Consider three possible lines we might fit below. You can see the observations at the Inf and -Inf points of the y-axis, and they are coloured by whether the event was observed or not. These are then projected down on to the possible lines. Recall that a log-odds of 0 is 50/50, or an odds of 1.
In the left hand plot, all of the observations where the event was observed to happen (red dots at log-odds of +Inf), are modelled as having a log-odds of > 0 (red dots on the line). However, so are a lot of the observations where the event was not observed (blue dots at log-odds of -Inf).

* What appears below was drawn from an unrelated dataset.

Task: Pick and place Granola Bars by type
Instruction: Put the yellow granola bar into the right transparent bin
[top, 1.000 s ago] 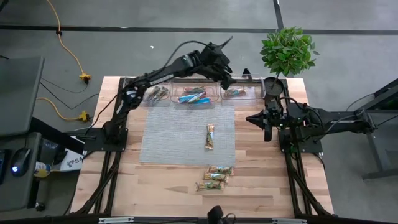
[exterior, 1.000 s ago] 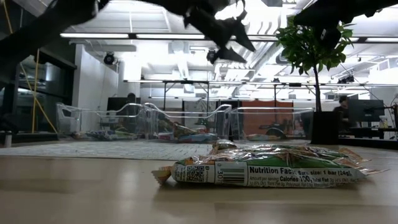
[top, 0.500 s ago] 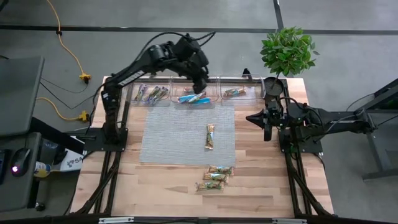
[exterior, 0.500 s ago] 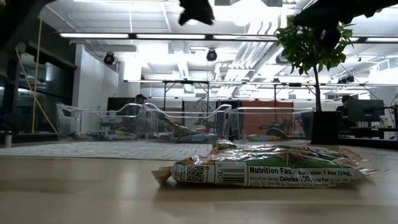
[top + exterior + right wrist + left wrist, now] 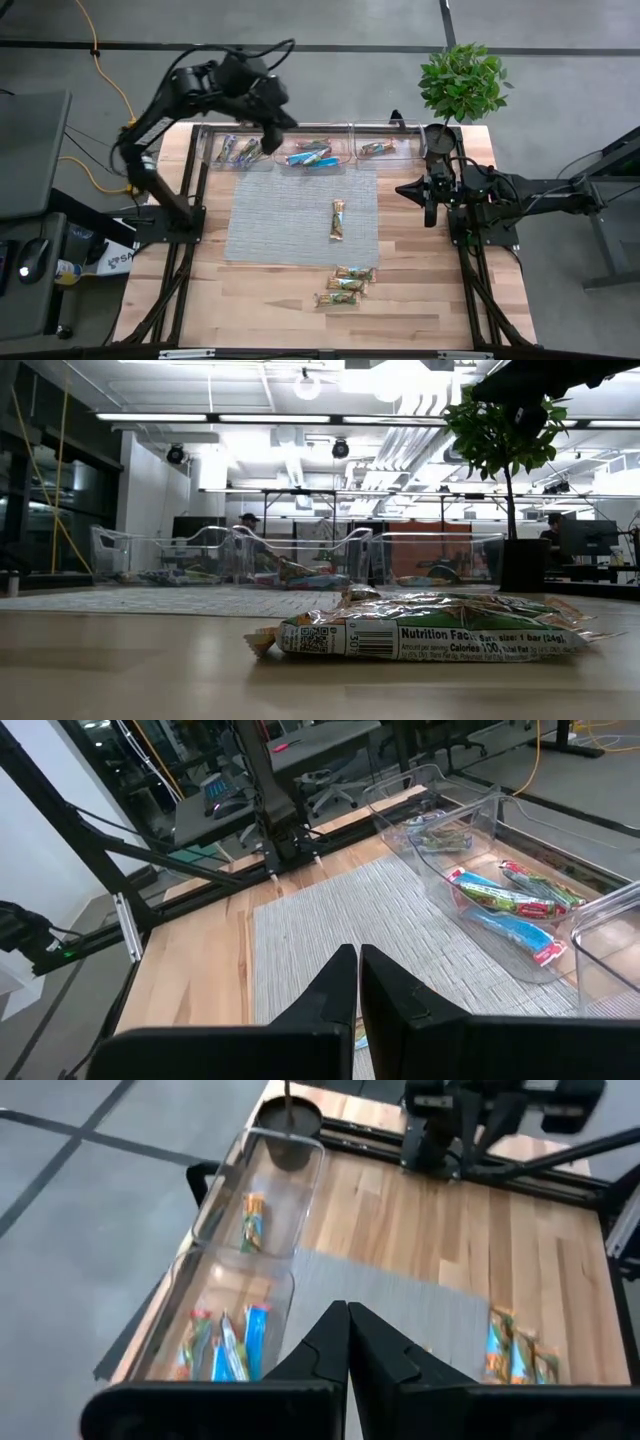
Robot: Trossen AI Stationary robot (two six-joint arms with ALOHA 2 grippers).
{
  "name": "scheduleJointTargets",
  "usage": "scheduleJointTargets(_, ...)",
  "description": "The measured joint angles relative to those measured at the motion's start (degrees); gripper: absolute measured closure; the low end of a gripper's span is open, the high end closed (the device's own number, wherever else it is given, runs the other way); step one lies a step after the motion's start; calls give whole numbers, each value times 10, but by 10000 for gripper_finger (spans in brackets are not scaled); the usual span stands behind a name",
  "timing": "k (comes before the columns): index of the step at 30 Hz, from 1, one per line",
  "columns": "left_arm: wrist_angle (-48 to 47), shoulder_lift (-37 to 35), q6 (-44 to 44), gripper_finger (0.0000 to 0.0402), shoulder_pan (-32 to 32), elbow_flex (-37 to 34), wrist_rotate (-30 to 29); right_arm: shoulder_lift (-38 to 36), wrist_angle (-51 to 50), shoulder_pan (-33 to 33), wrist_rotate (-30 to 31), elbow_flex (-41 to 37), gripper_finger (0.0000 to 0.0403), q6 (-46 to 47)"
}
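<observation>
Granola bars lie in three clear bins along the table's far edge: purple-tinted ones in the left bin (image 5: 240, 150), green, red and blue ones in the middle bin (image 5: 312, 155), one in the right bin (image 5: 378, 148). One bar (image 5: 338, 220) lies on the grey mat (image 5: 270, 215). Three more bars (image 5: 346, 285) lie on the bare wood near the front edge. My left gripper (image 5: 274, 128) hangs shut and empty, high above the gap between the left and middle bins. My right gripper (image 5: 432, 218) waits shut and empty at the table's right side.
A potted plant (image 5: 462, 85) stands at the far right corner, its pot (image 5: 288, 1125) just beyond the right bin. The arms' black frames run along both table sides. In the low view the nearest front bar (image 5: 420, 635) fills the foreground.
My left gripper has risen and swung from over the right bin toward the table's left edge, passing above the middle bin, and its fingers have shut on nothing. It has left the low view. The bars have not moved.
</observation>
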Motion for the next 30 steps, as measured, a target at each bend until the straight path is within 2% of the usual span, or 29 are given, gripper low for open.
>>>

In the middle plot, some red dots get incorrectly given log-odds < 0, and a lot of blue dots get incorrectly given log-odds > 0.
The right hand plot seems to fit a little better - there are only a few points which get given log-odds the wrong way from what we would expect.
Figure 4: Note: the dotted lines are not residuals, but just to show the projections of observations down to the line
If we take that right-hand plot above, and translate the log-odds back into probabilities, we see the squiggle!
What we can then ask for each of our candidate lines “what is the likelihood of the data, given this line?” To get this, we sum up the probabilities that observed 1s are predicted as 1s and that observed 0s predicted as 0s, at some given threshold which defines what we count as “predicted as 1” (e.g., is the predicted prob < or > 0.5?).
For instance, the furthest right point is an observed 0, and so the likelihood of this data given the predicted probability is 1-0.04, or 0.96.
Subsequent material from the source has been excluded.